A version of this article was originally published in The Daily Brief, our Maine politics newsletter. Sign up here for daily news and insight from politics editor Michael Shepherd.
The race for mayor of Maine’s largest city got more interesting on Thursday, when Portland City Councilor Mark Dion joined a November race that has been sleepy so far.
The former Cumberland County sheriff, state lawmaker and lawyer joins fellow Councilor Andrew Zarro and political newcomer Dylan Pugh in running to replace the outgoing Kate Snyder in a job that has been a political morass over the past decade.
The context: Being mayor is a full-time job carrying a six-figure salary in Portland, but it comes with little power. The council appoints a city manager that runs day-to-day operations.

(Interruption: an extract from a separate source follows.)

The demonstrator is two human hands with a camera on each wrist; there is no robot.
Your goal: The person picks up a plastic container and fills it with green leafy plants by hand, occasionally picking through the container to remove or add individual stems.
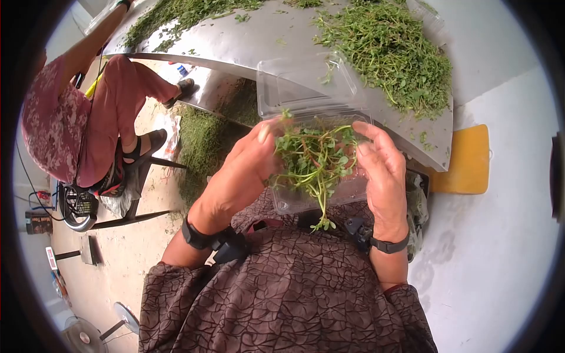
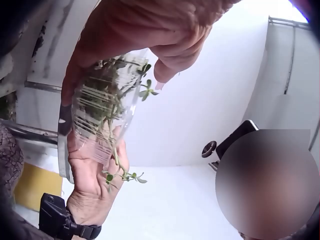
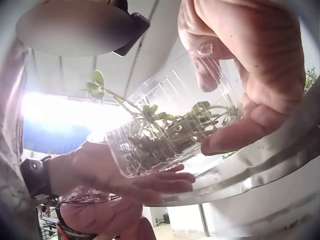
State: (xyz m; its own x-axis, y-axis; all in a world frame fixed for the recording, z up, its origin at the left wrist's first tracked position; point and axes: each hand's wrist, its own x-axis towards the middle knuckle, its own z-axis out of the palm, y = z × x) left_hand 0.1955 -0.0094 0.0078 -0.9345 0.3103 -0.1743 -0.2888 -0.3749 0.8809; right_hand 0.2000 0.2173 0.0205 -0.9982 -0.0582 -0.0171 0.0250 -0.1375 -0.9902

Mayors have struggled to gain traction since the city shifted to this elected mayor in 2011. The first mayor lost to the second one. Then Mayor Ethan Strimling was beaten in 2019 by Kate Snyder, who is not running for reelection after presiding over the pandemic and during a fight last year that ended with voters rejecting a stronger mayoral position.
How he fits: Dion has an interesting background. He was an also-ran candidate in the 2018 Democratic gubernatorial primary won by Mills, only mustering 5,200 votes and a fifth-place finish. He won his council seat in the 2020 election.
He was progressive on the statewide level, but he is more conservative in on the left-tilted scale of Portland politics. Zarro is more liberal, but both seem likely to follow in Snyder’s more low-key style of trying to build consensus in the city rather than use the bully pulpit to build up movements like Strimling did.
“My work with the council and city staff will focus on serving the best interests of our residents who deserve a city that is safe, affordable, and welcoming of economic opportunities that will inspire our collective vision of what Portland could be,” Dion said in a statement.
What’s next: One factor in the small mayoral field and the low-key campaign so far was the June implementation of a taxpayer-funded campaign system. The more activist class of progressives who want fast change in the city are without a strident candidate, something that could make the Zarro-Dion contest into a quieter one over the city’s future.